On a beautiful Tuesday afternoon I sat in our conference room with three of the most seasoned leaders in our agency. I felt like it was Groundhog Day. We were discussing our organization chart, our roles and who was supposed to be doing what.

I was very frustrated.

Before I continue, let’s back up a little. We are Struck — an insight-forward creative agency with offices in Salt Lake City, Portland, and Los Angeles. It’s a simple mantra Be Greater Than (b>) that drives us forward. As a part of this we operate as a flat organization, with few levels of middle management between employees and the executive team.

This was our typical ‘once-a-year’ conversation. As an outcome of one of these same conversations a few years back, we had created a multi-disciplinary structure. And it had worked. Our output for our clients had improved and had become more strategic. Our inter-office collaboration and employee satisfaction had become stronger. Our agency profitability was finally much healthier. And, last we checked, employees seemed pretty happy.

So what was the problem this time? Why were we tinkering with something that wasn’t broken?

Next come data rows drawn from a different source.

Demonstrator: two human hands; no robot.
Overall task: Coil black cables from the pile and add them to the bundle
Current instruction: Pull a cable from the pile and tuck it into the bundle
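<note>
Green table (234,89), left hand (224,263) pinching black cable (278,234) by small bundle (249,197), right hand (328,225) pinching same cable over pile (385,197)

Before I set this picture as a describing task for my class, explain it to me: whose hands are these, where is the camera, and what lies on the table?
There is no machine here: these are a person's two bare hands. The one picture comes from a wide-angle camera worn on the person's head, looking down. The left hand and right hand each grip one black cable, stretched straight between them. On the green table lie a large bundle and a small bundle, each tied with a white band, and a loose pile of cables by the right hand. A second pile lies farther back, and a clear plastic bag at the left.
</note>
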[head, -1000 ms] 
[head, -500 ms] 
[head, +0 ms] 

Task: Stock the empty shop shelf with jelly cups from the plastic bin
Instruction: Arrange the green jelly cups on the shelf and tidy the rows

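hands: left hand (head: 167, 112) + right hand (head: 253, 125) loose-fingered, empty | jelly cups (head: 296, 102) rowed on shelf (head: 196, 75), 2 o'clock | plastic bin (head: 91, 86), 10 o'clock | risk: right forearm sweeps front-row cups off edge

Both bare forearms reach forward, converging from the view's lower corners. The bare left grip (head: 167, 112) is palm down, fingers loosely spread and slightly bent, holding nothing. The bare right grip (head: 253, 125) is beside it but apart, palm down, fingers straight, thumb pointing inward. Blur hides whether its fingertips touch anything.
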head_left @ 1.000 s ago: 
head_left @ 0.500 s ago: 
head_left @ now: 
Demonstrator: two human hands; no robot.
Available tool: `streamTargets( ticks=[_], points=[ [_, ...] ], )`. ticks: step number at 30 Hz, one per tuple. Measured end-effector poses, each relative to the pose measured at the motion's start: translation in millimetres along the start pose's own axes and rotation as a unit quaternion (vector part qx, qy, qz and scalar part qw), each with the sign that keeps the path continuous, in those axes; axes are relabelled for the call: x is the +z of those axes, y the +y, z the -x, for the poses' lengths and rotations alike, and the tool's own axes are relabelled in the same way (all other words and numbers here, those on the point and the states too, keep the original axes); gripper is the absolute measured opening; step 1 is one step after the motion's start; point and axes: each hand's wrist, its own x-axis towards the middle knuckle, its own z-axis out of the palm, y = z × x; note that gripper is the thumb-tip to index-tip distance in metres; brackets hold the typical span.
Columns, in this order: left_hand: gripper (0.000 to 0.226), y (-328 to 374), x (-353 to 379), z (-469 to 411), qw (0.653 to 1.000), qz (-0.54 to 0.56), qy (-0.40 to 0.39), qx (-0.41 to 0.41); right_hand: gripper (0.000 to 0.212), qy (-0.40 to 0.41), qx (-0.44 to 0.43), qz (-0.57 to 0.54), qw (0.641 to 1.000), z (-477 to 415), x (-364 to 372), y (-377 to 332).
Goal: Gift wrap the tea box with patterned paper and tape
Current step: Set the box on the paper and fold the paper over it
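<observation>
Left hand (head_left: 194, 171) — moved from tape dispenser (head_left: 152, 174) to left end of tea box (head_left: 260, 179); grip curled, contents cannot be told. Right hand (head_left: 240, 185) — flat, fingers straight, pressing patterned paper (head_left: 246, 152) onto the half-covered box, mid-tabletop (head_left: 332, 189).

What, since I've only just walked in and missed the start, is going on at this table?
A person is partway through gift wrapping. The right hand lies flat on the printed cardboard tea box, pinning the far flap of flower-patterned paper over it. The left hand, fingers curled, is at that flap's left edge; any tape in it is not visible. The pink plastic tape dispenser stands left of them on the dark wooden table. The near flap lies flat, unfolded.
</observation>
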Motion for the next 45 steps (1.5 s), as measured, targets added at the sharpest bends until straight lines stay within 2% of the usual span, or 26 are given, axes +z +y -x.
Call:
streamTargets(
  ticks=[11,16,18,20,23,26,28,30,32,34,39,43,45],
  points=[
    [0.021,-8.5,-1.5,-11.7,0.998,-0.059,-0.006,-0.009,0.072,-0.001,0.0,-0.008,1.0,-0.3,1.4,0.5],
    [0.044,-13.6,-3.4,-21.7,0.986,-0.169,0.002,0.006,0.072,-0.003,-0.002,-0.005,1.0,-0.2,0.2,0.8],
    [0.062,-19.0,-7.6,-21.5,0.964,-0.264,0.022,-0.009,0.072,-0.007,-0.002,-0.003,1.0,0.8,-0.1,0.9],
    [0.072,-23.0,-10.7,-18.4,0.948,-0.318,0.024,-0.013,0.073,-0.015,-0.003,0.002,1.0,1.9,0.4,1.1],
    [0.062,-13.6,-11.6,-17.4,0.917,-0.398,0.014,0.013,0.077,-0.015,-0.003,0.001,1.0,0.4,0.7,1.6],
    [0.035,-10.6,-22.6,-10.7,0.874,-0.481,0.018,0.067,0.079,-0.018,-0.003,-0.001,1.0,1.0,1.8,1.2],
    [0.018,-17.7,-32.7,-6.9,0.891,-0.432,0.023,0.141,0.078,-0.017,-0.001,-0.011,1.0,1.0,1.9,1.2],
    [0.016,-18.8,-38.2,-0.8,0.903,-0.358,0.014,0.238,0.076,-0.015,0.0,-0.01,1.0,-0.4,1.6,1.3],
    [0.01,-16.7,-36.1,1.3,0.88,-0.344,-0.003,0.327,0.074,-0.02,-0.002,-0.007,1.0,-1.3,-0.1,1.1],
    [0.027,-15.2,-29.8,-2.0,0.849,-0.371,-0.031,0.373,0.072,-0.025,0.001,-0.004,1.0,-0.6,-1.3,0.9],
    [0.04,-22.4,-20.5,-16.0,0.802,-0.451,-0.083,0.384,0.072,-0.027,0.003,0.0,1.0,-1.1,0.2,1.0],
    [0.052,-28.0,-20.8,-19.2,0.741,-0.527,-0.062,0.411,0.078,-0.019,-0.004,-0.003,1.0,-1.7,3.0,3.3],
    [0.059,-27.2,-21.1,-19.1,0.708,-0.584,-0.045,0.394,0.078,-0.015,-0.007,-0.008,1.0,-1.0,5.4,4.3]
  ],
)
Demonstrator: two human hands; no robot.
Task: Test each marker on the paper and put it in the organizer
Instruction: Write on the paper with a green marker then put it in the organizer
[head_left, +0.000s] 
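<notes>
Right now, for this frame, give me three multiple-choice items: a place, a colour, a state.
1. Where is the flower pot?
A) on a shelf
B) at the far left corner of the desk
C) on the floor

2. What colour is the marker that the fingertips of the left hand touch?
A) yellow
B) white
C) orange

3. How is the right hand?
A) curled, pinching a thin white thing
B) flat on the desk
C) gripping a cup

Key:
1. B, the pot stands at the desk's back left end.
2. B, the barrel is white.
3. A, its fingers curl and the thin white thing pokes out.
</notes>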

A team that curls together stays together.

We recently discovered that deadlines were being missed and accountability was unclear. This is when the discussion about an organizational chart occurred.

Up until this point, we had successfully promoted autonomy–creative directors “owned” the clients and worked with strategists and account managers to truly solve our clients’ problems. But, as we realized on that sunny afternoon in the conference room, we had not put enough emphasis on how they could coach and motivate others.

No one knew who they reported to–at least when it came to the creative team. In an agency with a flat organizational structure, the real problem here was that the leaders themselves didn’t know who they were meant to manage. In lieu of a traditional top-down business structure, it was necessary that we provided our leaders with the skills they would need to lead and motivate their teams.

We realized that our problem wasn’t our structure after all. Our problem was that we had not provided any leadership training to our leaders.

This realization hit home, and it carried a lot of significance because of its connection to the bottom line. If our employees do not feel satisfied with the tools they have been provided to complete the tasks at hand, they’ll become unhappy. And unhappy employees–those who do not feel autonomy, mastery and recognition–will eventually leave. Turn-over is expensive. It typically takes 6 months to get a new employee up-and-running at a full, productive speed.

I have heard more than one client express dismay when even non-key personnel had left. Clients usually do not like losing members of their team. In the bottom line, employee and client satisfaction are closely related — both lead to growth. We get more from our leaders when everyone is happy and it shows.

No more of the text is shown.